Given information:
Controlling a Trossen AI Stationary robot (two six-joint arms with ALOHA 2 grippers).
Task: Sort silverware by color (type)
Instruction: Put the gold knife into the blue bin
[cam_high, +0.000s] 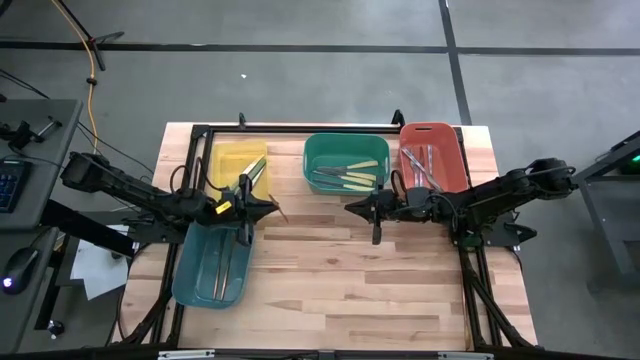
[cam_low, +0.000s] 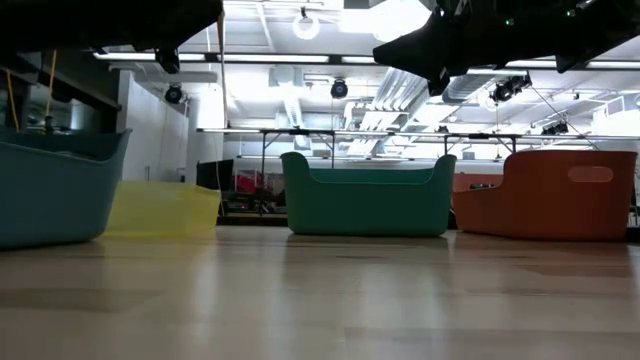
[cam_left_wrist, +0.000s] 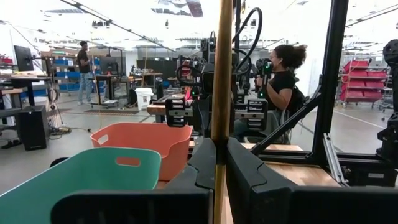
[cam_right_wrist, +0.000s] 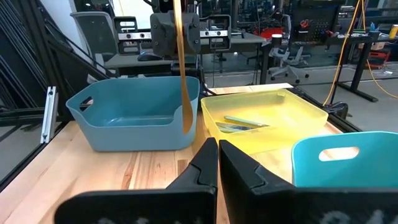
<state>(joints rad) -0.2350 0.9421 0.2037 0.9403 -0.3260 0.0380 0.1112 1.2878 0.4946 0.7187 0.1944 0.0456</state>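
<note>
Wooden desk (cam_high: 330, 270) in open workshop, four bins along far half: yellow bin (cam_high: 222, 160) with light-blue and green utensils (cam_right_wrist: 239, 122), teal bin (cam_high: 195, 280) with grey utensils (cam_high: 228, 270), green bin (cam_high: 318, 150) with yellow-handled utensils (cam_high: 345, 176), red bin (cam_high: 452, 165) with silver utensils (cam_high: 420, 168). Left end effector (cam_high: 252, 208) above teal bin's far end, clamped tight on tan wooden-handled utensil (cam_left_wrist: 221, 74) hanging upright. Right end effector (cam_high: 362, 209) fully closed, empty, above bare desk between green and red bins.
</note>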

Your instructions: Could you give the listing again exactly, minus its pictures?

Written solution:
Controlling a Trossen AI Stationary robot (two six-joint arms with ALOHA 2 grippers).
Task: Sort silverware by color (type)
Instruction: Put the gold knife into the blue bin
[cam_high, +0.000s] 
[cam_low, +0.000s] 
[cam_left_wrist, +0.000s] 
[cam_right_wrist, +0.000s] 
<state>(joints rad) -0.2350 0.9421 0.2037 0.9403 -0.3260 0.0380 0.1112 1.2878 0.4946 0.7187 0.1944 0.0456</state>
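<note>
Wooden desk (cam_high: 330, 270) in open workshop, four bins along far half: yellow bin (cam_high: 222, 160) with light-blue and green utensils (cam_right_wrist: 239, 122), teal bin (cam_high: 195, 280) with grey utensils (cam_high: 228, 270), green bin (cam_high: 318, 150) with yellow-handled utensils (cam_high: 345, 176), red bin (cam_high: 452, 165) with silver utensils (cam_high: 420, 168). Left end effector (cam_high: 252, 208) above teal bin's far end, clamped tight on tan wooden-handled utensil (cam_left_wrist: 221, 74) hanging upright. Right end effector (cam_high: 362, 209) fully closed, empty, above bare desk between green and red bins.
</note>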

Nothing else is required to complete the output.